Guardate che spunta fra i pacchi sotto l'albero. «La civiltà»

Mancanza di rispetto per i ragazzi che hanno donato l'albero. Ma c'è dell'altro ...

La prima è riferita alla civiltà: i padroni dei cani devono sempre essere armati di busta e paletta. Chi non lo fa manca di rispetto ai cittadini e alla città.

Avellino.  

 

di Andrea Fantucchio

Perché quegli anziani guardano insistentemente l'albero all'inizio del corso? Sono impegnati in una discussione accesa che attira la nostra attenzione. (Clicca sulla foto di copertina. E guarda il video)

Uno sguardo più attento e capiamo anche noi. In effetti quella “zeppola” non dovrebbe essere lì. Cacca di cane. A due passi dai regali raccolti dai ragazzi del Pino Irpino.

Dicono gli anziani: «Questa è la civiltà avellinese. Hanno portato il cane a sporcare e poi non raccolgono le feci.

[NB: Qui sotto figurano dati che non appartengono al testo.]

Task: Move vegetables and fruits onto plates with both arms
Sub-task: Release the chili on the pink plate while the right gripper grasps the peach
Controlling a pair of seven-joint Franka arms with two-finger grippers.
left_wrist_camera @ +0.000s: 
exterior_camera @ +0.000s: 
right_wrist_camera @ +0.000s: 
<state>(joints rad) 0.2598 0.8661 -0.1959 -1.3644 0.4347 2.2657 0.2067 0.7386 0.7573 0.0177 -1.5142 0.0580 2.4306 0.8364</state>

Gliel'abbiamo detto, ma ci hanno mandato al diavolo».

Non è dato sapere se il padrone del cane incriminato sia uomo o donna. Ma il suo gesto non è passato inosservato. E Ottopagine ha voluto raccontarlo.

Per due ragioni.

La prima è riferita alla civiltà: i padroni dei cani devono sempre essere armati di busta e paletta. Chi non lo fa manca di rispetto ai cittadini e alla città.

Aspettando le dog-toilet.

Il secondo motivo per cui vi raccontiamo il fatto è legato al luogo. Quella cacca è due passi dall'albero donato alla città di ragazzi volenterosi. I giovani del Pino Irpino che hanno girato tutta la provincia per raccogliere quegli addobbi. E anche fondi per la ricostruzione del paesino di Castelsantangelo sul Nera.

Quella cacca lì è un'offesa a loro.

Certo, è pur vero che Avellino non è una città a misura di cane.

Ne ha parlato il nostro direttore. Troppi giardini e parchi vietati ai pelosi. Non ci sono i fido park: le aree per allenare gli amici a quattro zampe.

E pensate alle zone off limits in città: Parco Santo Spirito, Piazza Kennedy, persino la villa comunale. Tutti spazi vietati ai cani.

Certo, c'è anche chi dice: con tanti problemi dobbiamo pensare agli animali. Noi crediamo di sì. Perché anche nel rispetto degli amici a quattro zampe si valuta la civiltà di una comunità. 

Ps. Tutte queste mancanze non giustificano il gesto della cacca lasciata ovunque. Lì si tratta di inciviltà nuda e cruda. Nulla di più.